Wits medical graduate and permanent resident Tinotenda Mangozho (26) is also unplaced. She said she believes the placement system is discriminatory and dehumanising – especially since permanent residents share the same rights as South African citizens.

“When a patient comes to the hospital, and they want to see a doctor they don’t say: Are you a South African citizen? If you’re not a citizen, are you a permanent resident? There’s no discrimination of that nature. It’s unfair,” she said in an interview with The Daily Vox.

Mangozho wanted to be a doctor ever since I was quite young. “I was always inspired by the role of doctors in society, by how they are able to make a difference particularly with preventative medicine,” she said. But now her dream is being put on hold and there is no communication to provide her with hope.

“It’s really frustrating, it’s upsetting,” Mangozho said, “the worst part is feeling idle and not using my skills.” She explained that with medicine especially, once you graduate you need to go straight into work because if you’re idle you’re not using your skillset. Her parents are also concerned as they’ve worked hard to pay her fees.

On 23 December, the director-general sent out an email which said the department was unable to place permanent residents but that they should be placed by 1 February. It is now nearing the end of March and the graduates have yet to be placed.

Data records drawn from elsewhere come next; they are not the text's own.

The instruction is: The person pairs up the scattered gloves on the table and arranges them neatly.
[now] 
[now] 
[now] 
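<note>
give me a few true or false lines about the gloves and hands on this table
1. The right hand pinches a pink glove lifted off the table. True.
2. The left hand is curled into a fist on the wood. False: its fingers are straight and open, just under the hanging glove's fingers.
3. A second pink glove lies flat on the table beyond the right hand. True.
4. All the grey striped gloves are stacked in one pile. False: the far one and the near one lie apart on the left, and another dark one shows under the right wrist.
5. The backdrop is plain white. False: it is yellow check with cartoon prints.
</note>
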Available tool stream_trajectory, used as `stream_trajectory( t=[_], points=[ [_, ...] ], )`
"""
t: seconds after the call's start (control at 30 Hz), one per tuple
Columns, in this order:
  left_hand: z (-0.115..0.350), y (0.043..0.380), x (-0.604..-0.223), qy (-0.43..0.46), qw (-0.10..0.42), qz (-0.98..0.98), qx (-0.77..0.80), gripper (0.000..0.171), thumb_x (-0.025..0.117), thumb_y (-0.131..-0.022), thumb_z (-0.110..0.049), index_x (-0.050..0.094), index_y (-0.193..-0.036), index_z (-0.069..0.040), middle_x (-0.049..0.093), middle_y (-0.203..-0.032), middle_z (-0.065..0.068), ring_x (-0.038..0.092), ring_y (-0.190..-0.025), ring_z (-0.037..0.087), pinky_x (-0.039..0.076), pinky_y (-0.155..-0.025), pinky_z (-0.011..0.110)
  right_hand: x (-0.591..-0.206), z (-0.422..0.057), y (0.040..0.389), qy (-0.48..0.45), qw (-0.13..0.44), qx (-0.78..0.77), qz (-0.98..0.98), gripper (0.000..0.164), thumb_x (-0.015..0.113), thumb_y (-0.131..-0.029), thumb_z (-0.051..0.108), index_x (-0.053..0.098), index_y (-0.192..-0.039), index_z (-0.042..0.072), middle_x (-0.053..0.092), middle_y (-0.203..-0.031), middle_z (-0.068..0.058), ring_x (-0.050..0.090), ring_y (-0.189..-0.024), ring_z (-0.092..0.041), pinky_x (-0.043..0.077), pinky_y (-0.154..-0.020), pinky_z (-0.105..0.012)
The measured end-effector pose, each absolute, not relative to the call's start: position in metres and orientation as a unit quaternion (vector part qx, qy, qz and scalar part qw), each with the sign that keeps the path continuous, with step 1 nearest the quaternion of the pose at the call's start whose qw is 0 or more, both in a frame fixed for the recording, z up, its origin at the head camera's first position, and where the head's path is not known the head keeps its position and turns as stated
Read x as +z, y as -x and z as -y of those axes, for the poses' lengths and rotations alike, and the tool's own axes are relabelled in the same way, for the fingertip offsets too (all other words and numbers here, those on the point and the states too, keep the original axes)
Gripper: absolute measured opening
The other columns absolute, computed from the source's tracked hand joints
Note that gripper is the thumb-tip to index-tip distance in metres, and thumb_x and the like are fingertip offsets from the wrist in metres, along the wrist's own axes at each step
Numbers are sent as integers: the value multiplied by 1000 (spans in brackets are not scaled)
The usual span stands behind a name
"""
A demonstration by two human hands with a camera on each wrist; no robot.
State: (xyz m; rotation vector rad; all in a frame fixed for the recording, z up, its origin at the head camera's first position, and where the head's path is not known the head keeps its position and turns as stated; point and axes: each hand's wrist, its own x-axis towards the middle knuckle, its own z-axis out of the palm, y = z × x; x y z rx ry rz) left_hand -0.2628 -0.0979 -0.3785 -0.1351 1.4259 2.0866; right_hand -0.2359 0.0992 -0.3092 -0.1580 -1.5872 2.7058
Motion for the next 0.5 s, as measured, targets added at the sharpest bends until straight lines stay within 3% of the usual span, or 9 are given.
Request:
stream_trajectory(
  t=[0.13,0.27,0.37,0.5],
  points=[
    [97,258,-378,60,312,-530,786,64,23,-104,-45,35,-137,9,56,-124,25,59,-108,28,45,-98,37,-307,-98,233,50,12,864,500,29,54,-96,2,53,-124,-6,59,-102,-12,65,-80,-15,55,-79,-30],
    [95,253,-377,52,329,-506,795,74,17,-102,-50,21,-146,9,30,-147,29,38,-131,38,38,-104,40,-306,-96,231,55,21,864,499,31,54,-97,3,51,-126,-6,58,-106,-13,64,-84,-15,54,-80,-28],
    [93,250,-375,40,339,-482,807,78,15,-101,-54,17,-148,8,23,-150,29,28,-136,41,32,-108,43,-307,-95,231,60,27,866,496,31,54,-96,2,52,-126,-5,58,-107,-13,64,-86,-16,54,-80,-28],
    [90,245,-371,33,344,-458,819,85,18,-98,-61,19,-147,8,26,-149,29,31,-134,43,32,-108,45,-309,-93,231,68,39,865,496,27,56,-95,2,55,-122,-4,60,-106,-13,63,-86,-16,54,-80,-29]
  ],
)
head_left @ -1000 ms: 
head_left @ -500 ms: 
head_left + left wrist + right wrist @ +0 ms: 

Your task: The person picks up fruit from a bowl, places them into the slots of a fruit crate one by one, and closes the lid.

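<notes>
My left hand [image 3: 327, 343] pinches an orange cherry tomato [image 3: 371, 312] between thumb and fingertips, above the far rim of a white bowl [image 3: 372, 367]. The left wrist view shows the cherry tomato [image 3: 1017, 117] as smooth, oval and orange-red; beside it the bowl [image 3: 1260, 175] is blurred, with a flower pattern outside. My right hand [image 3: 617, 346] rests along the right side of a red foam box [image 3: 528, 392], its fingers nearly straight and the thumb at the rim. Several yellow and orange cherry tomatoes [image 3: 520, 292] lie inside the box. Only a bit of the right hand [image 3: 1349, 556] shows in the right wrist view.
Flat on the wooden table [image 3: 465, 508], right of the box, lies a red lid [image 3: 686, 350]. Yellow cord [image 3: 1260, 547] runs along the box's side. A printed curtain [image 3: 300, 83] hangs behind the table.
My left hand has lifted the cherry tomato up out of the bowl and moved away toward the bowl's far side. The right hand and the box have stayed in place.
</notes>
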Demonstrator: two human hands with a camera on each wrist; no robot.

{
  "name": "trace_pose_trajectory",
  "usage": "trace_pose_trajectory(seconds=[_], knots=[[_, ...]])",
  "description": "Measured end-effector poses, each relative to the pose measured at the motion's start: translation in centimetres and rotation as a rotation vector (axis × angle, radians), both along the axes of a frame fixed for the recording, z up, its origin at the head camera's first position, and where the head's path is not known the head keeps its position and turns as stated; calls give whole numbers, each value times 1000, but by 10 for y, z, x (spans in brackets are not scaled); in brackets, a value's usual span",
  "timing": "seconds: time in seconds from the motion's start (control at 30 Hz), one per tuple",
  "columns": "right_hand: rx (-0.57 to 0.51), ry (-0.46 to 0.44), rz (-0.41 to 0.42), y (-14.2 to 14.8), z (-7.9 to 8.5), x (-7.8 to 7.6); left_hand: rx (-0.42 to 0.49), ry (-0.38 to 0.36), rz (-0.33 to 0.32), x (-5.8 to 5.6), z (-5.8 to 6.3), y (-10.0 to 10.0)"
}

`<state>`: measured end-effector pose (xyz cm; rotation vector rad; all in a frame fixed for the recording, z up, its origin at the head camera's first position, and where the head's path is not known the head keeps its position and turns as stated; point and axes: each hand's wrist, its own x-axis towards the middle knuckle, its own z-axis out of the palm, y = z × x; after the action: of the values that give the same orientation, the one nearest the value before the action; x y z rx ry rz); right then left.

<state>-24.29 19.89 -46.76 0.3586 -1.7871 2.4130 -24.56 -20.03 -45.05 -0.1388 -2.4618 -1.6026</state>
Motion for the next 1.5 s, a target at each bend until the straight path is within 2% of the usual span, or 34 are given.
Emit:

Oluwatomisin Oluwadara Adebanji (27) is originally from Nigeria and qualified with her MBBCh from the University of Pretoria (UP) last year with an average of over 70%. Adebanji worked hard to attain her qualification. She moved to South Africa in 2006 and completed two years of high school, then applied to medical school. She was rejected and took a detour to do a degree in nursing which she completed cum laude in 2011. In 2012, Adebanji was accepted for medical school at UP.

Adebanji said she had decided to do medicine at the age of nine. “I had always been in pursuit of knowledge. If the title “Dr” never came with the medical degree, I would still pursue it because I enjoy using what I know to bring relief and comfort to someone else as well as to their families,” she said.

The financial burden of Adebanji’s unemployment is being shouldered by her parents. “My parents have been really burdened because they spent a lot to send me to med school and by now expect me to be financially independent,” she said. Adebanji used to have a cooking business in Pretoria when she was a student but when her apartment lease expired, she had to move back to her parents’ home 70km from Pretoria and subsequently lost her customer base.

Adebanji never anticipated that she would be a medical graduate without work – especially considering how hard she’d worked to qualify. Most frustrating of all, there’s been no official or personal communication from the department despite her numerous attempts.

“I have been to the department several times, sometimes me and my colleagues were dismissed without getting to see anyone,” she said. On two occasions Adebanji and her colleagues met with a representative but this was to no avail. She remains unplaced.

In the last communication the permanent residents received on 23 December, they were told that they would be placed in January and start working on 1 February. There has been no official communication from the department ever since.

South Africa has a shortage of medical professionals – particularly doctors. Government puts pressure on universities to admit more medical students and the number of admitted medical students increases each year. However, there seems to be no accompanied increase in the number of funded posts for medical intern doctors – and medical graduates are stranded each year with little to no communication from the department.

The Daily Vox has reached out to the department of health for comment and will update the story once it is received.